== TASK ==
Search the entries below for "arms". Report each line where it occurs.

● ● ● ● ● ● ●

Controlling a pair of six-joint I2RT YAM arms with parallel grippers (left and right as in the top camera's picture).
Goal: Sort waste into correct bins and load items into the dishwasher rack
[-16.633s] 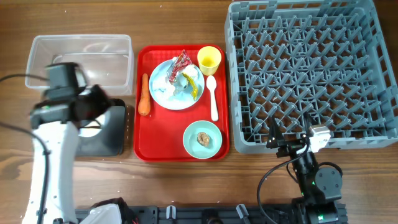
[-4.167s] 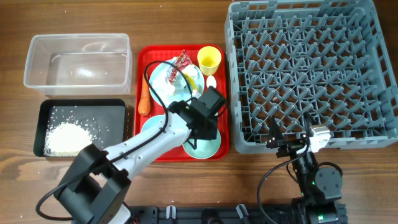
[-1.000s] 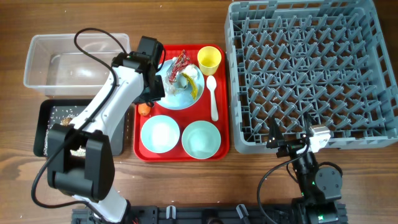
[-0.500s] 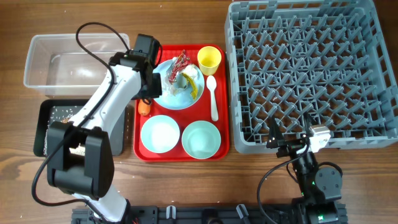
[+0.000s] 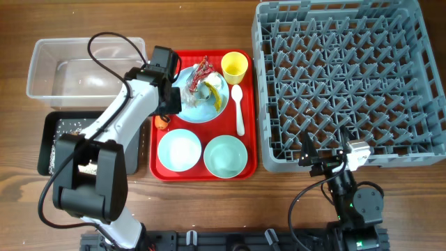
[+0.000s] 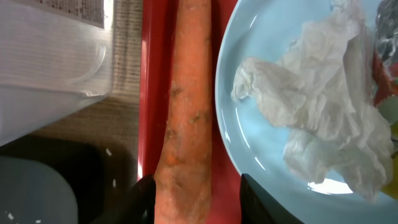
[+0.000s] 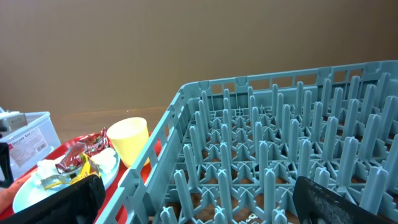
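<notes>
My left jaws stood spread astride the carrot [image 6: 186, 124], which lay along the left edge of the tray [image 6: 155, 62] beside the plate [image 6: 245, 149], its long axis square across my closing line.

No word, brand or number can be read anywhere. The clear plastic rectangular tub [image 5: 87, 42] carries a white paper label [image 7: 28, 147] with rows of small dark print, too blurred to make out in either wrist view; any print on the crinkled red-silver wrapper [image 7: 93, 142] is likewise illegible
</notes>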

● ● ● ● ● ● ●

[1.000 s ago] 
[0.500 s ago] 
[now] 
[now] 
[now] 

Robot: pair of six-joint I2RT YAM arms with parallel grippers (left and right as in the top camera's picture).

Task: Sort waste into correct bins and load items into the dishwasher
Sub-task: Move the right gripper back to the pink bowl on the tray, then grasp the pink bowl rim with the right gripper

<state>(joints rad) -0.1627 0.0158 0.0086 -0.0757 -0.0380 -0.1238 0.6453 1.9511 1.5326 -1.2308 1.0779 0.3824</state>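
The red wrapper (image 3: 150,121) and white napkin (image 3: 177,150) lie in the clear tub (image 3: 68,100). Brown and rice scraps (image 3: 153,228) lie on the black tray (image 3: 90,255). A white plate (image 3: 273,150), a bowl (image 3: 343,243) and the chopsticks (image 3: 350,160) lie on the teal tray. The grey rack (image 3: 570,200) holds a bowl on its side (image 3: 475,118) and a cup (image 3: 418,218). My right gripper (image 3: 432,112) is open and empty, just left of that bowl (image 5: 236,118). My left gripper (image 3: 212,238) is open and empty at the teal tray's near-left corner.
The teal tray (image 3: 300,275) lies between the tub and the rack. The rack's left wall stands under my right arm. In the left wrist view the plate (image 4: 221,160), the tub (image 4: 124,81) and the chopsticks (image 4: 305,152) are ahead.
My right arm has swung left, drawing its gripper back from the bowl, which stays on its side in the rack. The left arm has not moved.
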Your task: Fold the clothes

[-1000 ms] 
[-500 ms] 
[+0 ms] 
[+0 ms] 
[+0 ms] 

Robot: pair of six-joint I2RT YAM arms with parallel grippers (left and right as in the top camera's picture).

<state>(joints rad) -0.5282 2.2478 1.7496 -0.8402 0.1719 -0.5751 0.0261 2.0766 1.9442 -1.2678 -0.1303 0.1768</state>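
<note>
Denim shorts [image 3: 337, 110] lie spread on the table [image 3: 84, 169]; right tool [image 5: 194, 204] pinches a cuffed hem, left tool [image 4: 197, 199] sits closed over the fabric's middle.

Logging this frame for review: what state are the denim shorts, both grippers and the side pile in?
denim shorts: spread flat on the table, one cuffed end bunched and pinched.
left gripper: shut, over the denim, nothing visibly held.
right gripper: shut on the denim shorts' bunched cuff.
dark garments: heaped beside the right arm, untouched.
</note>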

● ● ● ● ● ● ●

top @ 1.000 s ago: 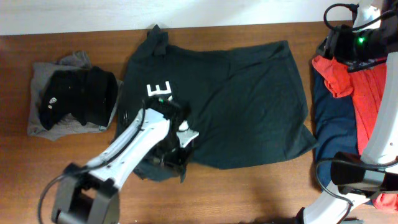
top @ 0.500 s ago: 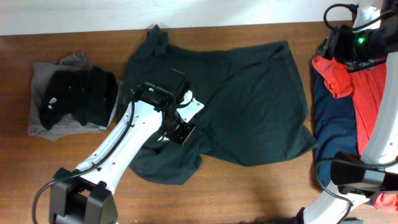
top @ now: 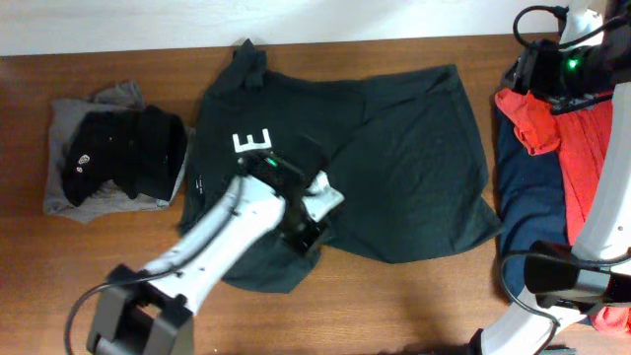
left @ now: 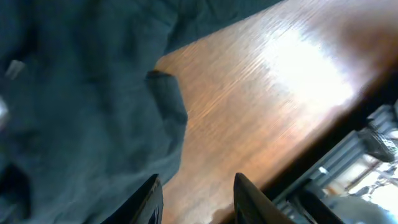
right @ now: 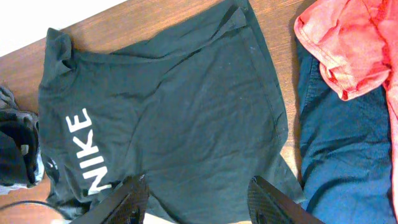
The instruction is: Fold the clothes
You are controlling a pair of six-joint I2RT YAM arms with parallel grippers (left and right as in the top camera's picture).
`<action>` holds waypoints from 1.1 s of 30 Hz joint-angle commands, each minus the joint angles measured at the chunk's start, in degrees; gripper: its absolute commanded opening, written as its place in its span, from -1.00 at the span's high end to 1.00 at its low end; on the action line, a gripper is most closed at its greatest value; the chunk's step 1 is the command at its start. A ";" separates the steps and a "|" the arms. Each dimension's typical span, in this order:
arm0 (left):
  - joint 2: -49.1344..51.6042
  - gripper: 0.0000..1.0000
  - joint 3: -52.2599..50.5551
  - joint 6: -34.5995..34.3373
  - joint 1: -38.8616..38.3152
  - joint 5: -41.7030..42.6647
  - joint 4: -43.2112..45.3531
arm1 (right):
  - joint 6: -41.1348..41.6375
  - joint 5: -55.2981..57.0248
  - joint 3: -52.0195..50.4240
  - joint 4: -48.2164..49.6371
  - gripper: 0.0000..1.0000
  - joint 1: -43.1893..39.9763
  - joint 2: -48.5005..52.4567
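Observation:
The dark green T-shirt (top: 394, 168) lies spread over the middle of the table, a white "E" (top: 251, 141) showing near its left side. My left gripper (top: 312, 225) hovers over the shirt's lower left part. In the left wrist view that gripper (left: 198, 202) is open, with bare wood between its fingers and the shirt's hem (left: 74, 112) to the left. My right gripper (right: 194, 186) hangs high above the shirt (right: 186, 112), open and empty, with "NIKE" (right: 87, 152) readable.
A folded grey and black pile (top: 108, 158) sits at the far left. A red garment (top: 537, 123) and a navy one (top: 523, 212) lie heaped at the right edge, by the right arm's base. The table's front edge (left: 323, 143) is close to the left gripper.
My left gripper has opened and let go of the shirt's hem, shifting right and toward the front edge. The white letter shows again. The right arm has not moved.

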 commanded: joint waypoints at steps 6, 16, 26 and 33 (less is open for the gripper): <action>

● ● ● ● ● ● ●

== RESULT OF THE EXERCISE ==
Controlling a pair of six-joint I2RT YAM arms with parallel grippers (left and right as in the top camera's picture).
Robot: pair of six-joint I2RT YAM arms with parallel grippers (left and right as in the top camera's picture).
Robot: pair of six-joint I2RT YAM arms with parallel grippers (left and right as in the top camera's picture).
You are controlling a pair of six-joint I2RT YAM arms with parallel grippers (left and right as in the top camera's picture).
`<action>` holds waypoints from 1.1 s of 30 Hz joint-angle commands, each minus the joint angles measured at the chunk's start, in degrees; gripper: its absolute commanded opening, written as its place in its span, from -1.00 at the span's high end to 1.00 at its low end; on the action line, a gripper is most closed at its greatest value; the chunk's step 1 is the command at its start. A ";" separates the steps and a "|" the arms. Each dimension's typical span, in this order:

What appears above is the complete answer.